Patrik Křap

Personal information
- Date of birth: 13 March 1981 (age 44)
- Place of birth: Czech Republic
- Height: 1.85 m (6 ft 1 in)
- Position(s): Defender

Team information
- Current team: FK Střelice

Youth career
- FC Brno

Senior career*
- Years: Team / Apps / (Gls)
- 2000–2004: FC Brno / 46 / (2)
- 2004–2005: Hradec Králové
- 2006–2008: Union Perg / 52 / (1)
- 2009–2010: SK Líšeň
- 2011: SV Gaflenz / 14 / (2)
- 2011: SC Enzersfeld / 13 / (0)
- 2012–2013: FC Rohrendorf / 37 / (0)
- 2013: SV Waidhofen/Thaya / 12 / (0)
- 2014: SV Droß / 14 / (0)
- 2014–2018: SV Furth / 97 / (12)
- 2018–2019: USV Nappersdorf / 27 / (0)
- 2019: Moravská Slavia Brno
- 2020: St.
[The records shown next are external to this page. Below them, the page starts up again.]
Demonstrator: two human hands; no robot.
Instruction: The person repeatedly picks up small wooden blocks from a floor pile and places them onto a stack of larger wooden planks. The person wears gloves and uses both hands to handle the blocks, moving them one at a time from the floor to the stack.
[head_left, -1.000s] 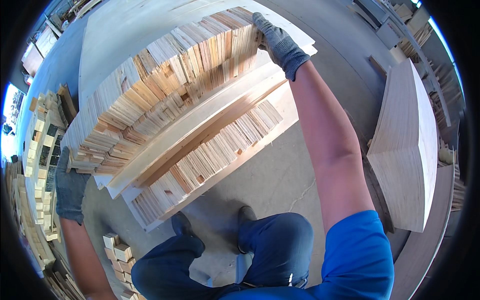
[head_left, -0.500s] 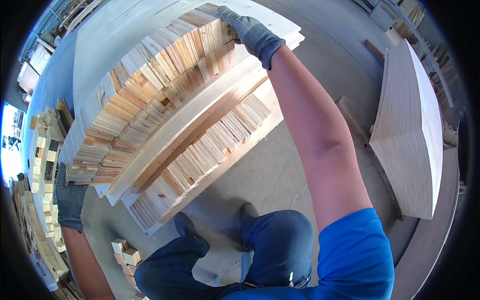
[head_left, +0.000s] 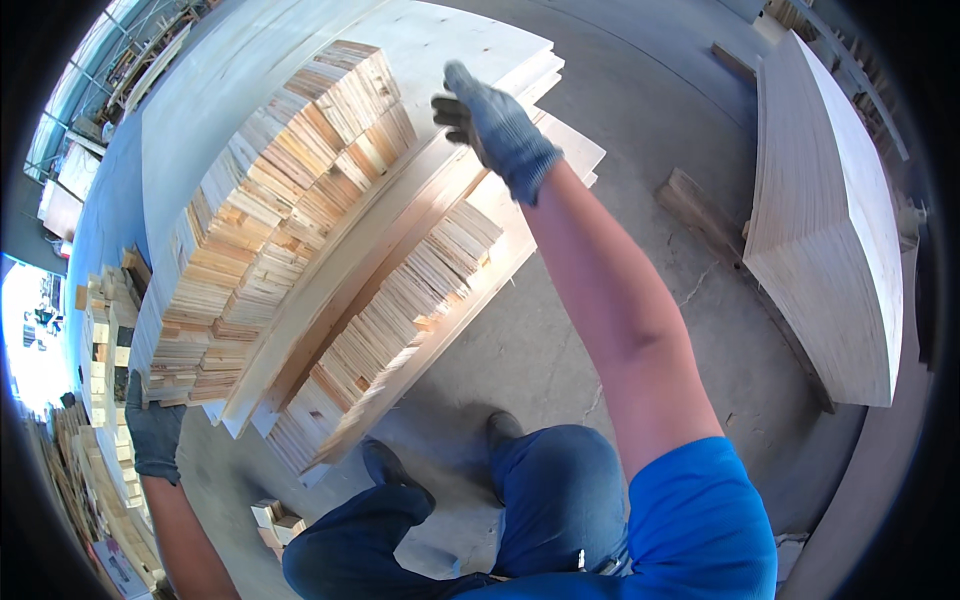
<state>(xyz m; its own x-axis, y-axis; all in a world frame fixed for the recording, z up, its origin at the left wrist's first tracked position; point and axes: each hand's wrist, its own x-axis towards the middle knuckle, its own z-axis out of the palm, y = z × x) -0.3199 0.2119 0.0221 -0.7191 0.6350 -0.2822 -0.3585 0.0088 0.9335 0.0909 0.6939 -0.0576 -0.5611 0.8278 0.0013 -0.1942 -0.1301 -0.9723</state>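
Note:
A long row of short light wood blocks (head_left: 290, 180), set side by side in two layers, stands on a pale board (head_left: 460, 40). My left hand (head_left: 155, 430), in a grey glove, touches the near left end of that row, thumb apart from the fingers; its fingertips are partly hidden. Off the far right end of the row hangs my right hand (head_left: 495, 125), gloved too, with fingers spread and nothing in them. A gap shows between this hand and the blocks. Below the board's thick edge lies a second row of thin wood pieces (head_left: 400, 310) on a lower board (head_left: 440, 345).
A tall stack of pale sheets (head_left: 825, 220) stands at the right, beside a dark timber (head_left: 700, 215) on the concrete floor. A few small blocks (head_left: 275, 520) lie left of my legs. More stacked lumber (head_left: 100, 350) lines the left side.
My right hand has come away from the far end of the block row, its fingers now spread. My left hand stays at the near end. The whole view has shifted slightly.

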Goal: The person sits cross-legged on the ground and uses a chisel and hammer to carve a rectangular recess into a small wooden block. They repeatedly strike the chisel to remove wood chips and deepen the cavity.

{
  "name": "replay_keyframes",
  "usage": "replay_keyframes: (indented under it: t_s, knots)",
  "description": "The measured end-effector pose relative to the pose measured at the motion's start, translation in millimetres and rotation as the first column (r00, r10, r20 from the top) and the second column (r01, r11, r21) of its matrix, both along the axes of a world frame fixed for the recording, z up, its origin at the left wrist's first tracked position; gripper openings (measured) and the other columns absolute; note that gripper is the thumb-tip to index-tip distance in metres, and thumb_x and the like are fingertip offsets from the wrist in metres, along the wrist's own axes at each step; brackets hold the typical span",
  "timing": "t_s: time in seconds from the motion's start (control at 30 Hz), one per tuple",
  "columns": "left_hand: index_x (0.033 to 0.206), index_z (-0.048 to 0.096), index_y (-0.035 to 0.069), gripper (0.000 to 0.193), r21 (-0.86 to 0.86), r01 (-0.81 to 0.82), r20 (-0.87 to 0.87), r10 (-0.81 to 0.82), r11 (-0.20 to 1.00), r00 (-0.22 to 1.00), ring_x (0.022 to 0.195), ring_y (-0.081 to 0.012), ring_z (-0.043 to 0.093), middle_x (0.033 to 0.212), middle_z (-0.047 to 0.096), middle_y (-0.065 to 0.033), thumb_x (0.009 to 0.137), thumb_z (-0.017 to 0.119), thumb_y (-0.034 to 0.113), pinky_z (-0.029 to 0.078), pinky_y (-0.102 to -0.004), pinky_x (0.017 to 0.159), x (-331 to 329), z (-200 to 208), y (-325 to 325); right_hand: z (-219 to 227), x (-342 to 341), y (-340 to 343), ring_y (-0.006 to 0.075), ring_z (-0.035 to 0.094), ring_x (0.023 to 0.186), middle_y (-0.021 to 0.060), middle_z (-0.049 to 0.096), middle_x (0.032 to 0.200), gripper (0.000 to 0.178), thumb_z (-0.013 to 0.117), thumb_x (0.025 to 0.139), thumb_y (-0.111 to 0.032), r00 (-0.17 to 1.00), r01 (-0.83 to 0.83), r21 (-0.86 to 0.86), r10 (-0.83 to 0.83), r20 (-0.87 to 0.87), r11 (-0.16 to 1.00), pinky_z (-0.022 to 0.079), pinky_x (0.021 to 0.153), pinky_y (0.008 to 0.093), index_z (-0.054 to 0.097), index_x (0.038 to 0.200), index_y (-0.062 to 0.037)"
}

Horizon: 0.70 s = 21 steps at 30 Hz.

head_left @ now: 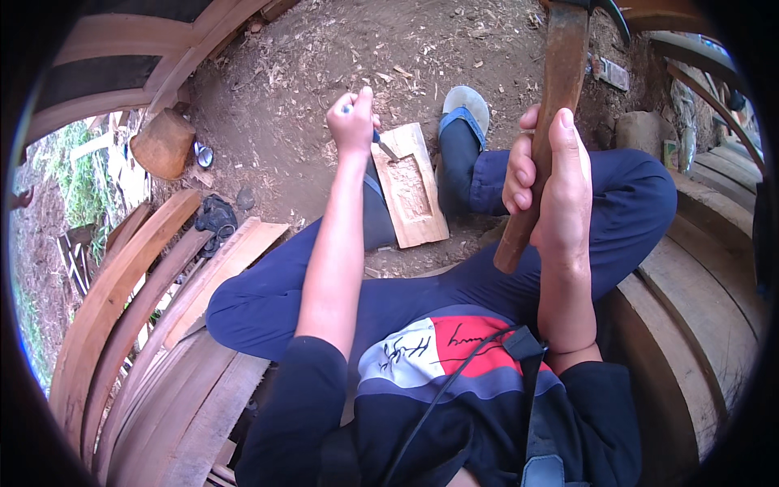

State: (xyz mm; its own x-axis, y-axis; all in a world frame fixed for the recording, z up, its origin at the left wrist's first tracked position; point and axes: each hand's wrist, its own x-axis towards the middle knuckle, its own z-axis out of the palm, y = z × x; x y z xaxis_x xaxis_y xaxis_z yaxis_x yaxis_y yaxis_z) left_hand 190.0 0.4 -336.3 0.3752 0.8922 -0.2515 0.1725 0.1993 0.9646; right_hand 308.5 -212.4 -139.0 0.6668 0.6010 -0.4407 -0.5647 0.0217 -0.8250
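Note:
My left hand [352,128] is closed round a chisel [388,150], whose blue handle shows at both sides of the fist. Its blade slants down to the far end of a rectangular recess cut into a pale wooden block [436,230]. Rough wood chips cover the recess floor. The block is tilted between my feet. My right hand [556,183] grips the lower part of a hammer's wooden handle [561,69], raised high and close to the camera. The dark hammer head [610,15] is partly cut off by the upper edge.
Shavings litter the dirt ground [276,105]. A sandalled foot [466,114] is right of the block. Curved planks [134,300] lie at left, near a brown stump-like piece [162,144] and a black bundle [216,221]. More boards [690,268] stand at right.

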Motion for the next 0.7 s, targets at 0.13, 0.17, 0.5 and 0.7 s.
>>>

Veit/Gölsen / 8 / (0)
- 2021: Bad Großpertholz / 0 / (0)
- 2021: Burgschleinitz / 10 / (1)
- 2022: SC Neumüller / 12 / (0)
- 2022–2023: USV Kleinhadersdorf / 35 / (1)
- 2024–: FK Střelice

International career
- 1998–1999: Czech Republic U17 / 12 / (0)
- 1999–2000: Czech Republic U18 / 15 / (0)
- 2001: Czech Republic U20 / 5 / (0)
- 2003: Czech Republic U21 / 2 / (0)

= Patrik Křap =

Czech footballer (born 1981)

Patrik Křap (born 13 March 1981) is a Czech footballer, who currently plays for FK Střelice as a defender.

==Career==
Křap began playing football for the youth side of 1. FC Brno. He joined the senior side in the summer of 2000, and would make 46 league appearances for the club over four seasons. In the 2005 winter break, he left for FC Hradec Králové, but returned to play for Brno's B side after just six months. In January 2006, Křap moved to Austria to play for Union Perg.

He has represented his country at youth levels.